:: What you will do ::
Working through the data below, reproduce word for word the line with "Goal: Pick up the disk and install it" and every line after it, both ends included, and omit the pictures.

:: Given material ::
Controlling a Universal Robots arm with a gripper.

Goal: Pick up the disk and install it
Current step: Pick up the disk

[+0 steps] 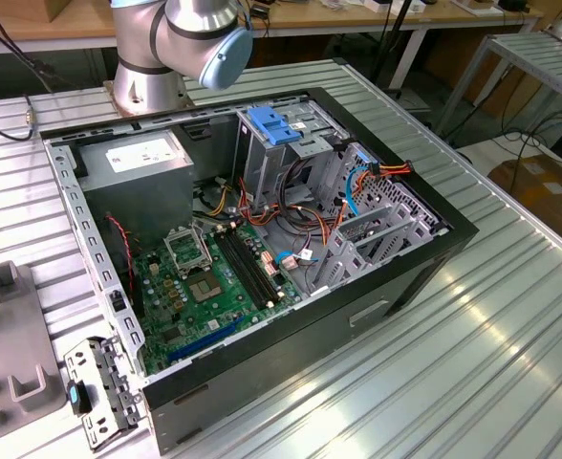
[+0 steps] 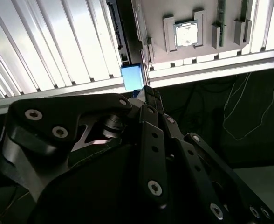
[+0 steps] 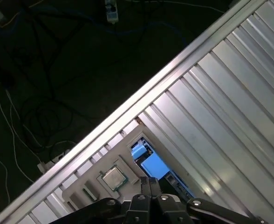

:: Response ::
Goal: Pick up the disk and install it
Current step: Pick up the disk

[+0 steps] 
[+0 steps] 
[+0 steps] 

There is nothing further to add to the answer.